— ¿De dónde es usted?
— De Vila. Nací en Santa Cruz, que entonces era Sant Cristòfol (al lado de lo que ahora es Juan XXIII). Pero no me bautizaron en la iglesia de santa Cruz, lo hicieron en las monjas de la Consolación porque la iglesia no estaba acabada. Pronto nos fuimos a vivir al edificio de al lado del supermercado Funoy con mis padres, José de Can Basuró (cerca de la fábrica de ladrillos), y Josefa, de Can Turrilles. También con mis dos hermanos, José y Vicente (el pequeño). Mi padre se dedicaba a cuidar de la finca, los dos fueron toda la vida a vender al Mercat Vell. Cada día.
— ¿Qué hacía usted de niña por allí?
— ¡Ya puedes pensar!: jugar. Iba al colegio a Sa Graduada, pero antes mi madre me llevaba a Cas Ferró, que estaba detrás de lo que ahora es Gesa, esas casas que hay antiguas. Como mi madre se iba a vender al Mercat Vell, yo me quedaba con mi abuela, Eulària. A mí no me gustaba nada la leche. Nunca me ha gustado. Como teníamos vacas, aborrecí el olor. Así que siempre le pedía a mi abuela que, en vez de leche para el desayuno, me dejara que coger un par de tomates de su terreno para hacerme una ensaladita. pero que no se lo dijera a mi madre.
— ¿Qué recuerdos tiene de la Vila de esos años?
— No había nada. Cuando llegabas a Vara de Rey, al lado estaba el edificio de La Mutual y, a partir de allí apenas había nada. Donde el edificio de detrás de La Mutual, donde el piso de mi padre, todo eso era humedal lleno de acequias y cañas. Allí nos pusieron unas canastas de baloncesto para que los niños jugáramos. Al otro lado de Valentín, detrás de Vara de Rey, estaba lo que era la fábrica de la luz. Más allá hicieron un campo de fútbol, al lado luego se hizo el Ibossim. También estaba la fábrica de calcetines, Can Ventosa. Desde allí hasta la carretera de Sant Antoni no había nada. Solo alguna casa de campo y el Asilo, Juan XXIII, pero allí solo había soldados.

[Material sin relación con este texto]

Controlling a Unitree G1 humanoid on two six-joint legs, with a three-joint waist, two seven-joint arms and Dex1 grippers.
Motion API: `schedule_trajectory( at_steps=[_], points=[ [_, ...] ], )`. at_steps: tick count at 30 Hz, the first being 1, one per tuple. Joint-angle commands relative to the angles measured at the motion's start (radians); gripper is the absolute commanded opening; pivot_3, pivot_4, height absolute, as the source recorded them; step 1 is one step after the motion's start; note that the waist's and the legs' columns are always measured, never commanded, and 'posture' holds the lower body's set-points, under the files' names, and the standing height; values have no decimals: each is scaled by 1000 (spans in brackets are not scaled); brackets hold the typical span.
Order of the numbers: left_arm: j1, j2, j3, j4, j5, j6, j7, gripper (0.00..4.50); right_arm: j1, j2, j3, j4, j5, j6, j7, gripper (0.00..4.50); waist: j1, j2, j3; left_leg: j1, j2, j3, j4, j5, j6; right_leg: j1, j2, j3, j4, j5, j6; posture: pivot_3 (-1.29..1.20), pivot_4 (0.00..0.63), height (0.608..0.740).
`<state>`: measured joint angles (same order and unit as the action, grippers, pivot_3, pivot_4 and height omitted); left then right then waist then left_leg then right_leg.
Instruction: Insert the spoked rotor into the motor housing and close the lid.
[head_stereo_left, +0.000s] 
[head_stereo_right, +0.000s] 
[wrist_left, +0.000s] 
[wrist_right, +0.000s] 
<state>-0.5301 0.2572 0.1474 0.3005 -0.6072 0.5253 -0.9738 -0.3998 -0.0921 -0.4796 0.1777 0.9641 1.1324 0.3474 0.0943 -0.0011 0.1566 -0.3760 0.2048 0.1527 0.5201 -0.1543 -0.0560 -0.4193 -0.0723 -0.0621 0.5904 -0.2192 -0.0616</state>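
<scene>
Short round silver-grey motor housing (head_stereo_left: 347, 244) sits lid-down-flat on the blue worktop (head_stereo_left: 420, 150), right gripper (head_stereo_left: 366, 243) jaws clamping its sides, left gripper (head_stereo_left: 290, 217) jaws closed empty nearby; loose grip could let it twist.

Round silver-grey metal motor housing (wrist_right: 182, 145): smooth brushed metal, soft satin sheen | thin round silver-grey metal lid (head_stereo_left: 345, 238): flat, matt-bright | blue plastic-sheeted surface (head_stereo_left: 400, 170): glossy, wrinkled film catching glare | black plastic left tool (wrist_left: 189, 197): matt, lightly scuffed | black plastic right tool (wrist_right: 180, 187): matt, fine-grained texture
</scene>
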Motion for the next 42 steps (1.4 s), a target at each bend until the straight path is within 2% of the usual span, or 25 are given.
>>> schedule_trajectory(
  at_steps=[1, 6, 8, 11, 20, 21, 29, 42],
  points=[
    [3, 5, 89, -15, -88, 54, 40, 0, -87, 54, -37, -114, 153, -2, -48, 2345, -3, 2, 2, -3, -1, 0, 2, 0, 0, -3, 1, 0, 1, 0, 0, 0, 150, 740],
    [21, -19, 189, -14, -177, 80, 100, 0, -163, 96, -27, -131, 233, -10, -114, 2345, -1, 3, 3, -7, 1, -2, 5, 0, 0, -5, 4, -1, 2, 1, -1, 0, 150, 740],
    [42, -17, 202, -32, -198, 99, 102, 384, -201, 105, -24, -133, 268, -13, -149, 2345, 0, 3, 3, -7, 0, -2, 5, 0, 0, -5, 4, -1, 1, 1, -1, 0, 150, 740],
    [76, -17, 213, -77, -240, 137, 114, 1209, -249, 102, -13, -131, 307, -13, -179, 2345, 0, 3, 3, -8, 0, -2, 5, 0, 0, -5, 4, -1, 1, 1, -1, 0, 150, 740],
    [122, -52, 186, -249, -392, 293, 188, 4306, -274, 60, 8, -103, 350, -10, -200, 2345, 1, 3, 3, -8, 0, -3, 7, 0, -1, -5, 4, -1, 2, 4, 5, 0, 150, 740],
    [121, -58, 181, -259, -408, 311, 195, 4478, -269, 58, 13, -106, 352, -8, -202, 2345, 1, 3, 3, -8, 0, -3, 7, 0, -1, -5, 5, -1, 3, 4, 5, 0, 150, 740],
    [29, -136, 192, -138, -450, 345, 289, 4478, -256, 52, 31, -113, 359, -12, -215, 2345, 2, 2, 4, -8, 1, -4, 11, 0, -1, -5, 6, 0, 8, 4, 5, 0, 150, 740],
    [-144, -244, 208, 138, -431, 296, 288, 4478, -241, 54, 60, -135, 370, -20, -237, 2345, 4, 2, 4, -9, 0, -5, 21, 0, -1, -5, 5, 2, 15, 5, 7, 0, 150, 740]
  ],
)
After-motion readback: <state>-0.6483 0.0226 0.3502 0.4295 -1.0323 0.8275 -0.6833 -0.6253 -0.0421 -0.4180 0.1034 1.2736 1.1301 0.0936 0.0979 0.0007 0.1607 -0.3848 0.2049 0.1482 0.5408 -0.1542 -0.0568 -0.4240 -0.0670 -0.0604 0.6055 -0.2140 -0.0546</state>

— Donde ahora es la ciudad, ¿antes había casas de campo?
— Había algunos chalets. Uno de ellos era el de Viñets, que es donde ahora están las galerías. Al lado había otro chaletito de unos catalanes que solo venían en verano. Tenían dos hijos pequeños que jugaban con nosotros. Estos chalets estaban al lado de la clínica de Alcántara. También había otro chalet al lado, este de un juez de paz. En la esquina estaba Juanita, era una mujer que cosía y al lado, donde construyeron después las Protegides, había un callejón en el que siempre había dos mujeres mayores que se sentaban a bordar. Mi madre, que no me quería por la calle, me hacía ir por las mañanas con ellas a bordar y, por las tardes, a coser. También había un chaletito muy bonito de un matrimonio muy mayor y, al lado, la casa de la señora Rosita, que tenía una mercería en Vila. Al lado hicieron unas pistas de tenis al lado de lo que luego fue el instituto de Santa María. Ya te digo que siempre he estado en Vila. Aquí nací, me bautizaron, he trabajado siempre, me he casado...
— ¿Con quién se casó?
— Con Vicente Ferrer, a los 21. Tenían una peluquería que se llamaba Can Banyaric, que era de su madre, Margarita. Su padre, Vicente Ferrer Sorá, era periodista y se fue a Murcia a trabajar. Allí nació Vicent, pero volvieron a Ibiza cuando mi marido tenía solo un año. Mi suegro era republicano, estuvo como periodista al lado de Azaña y todo eso, y por eso tuvo que volver. Como era pariente de Abel, le buscaron un puesto como administrativo en Dalt Vila.
— ¿Tuvo vínculo con Murcia?
— No. De hecho, un año antes de morir, nos dijo a mi hijo, Vicent, y a mí que tenía tres billetes para ir a conocer Murcia. Quería conocer el lugar en el que nació, la calle Platería, aunque fue ibicenco. Por lo menos pudo cumplir con esto antes de morir.
— ¿Cuánto tiempo lleva trabajando en el mercado?
— Desde que abrieron el Mercat Nou, no llevo la cuenta de años. Es verdad que siempre había echado una mano a mis padres en el Mercat Vell, pero no como ahora. Esto es lo que he hecho siempre, menos cuando me casé, que no hacía ‘nada' (ríe). ¡Bueno nada!: cuidaba de mi padrino, ayudaba a mi marido aquí o a mis padres. Todo lo que hiciera falta. Ahora mi hijo es quien me echa una buena mano a mí.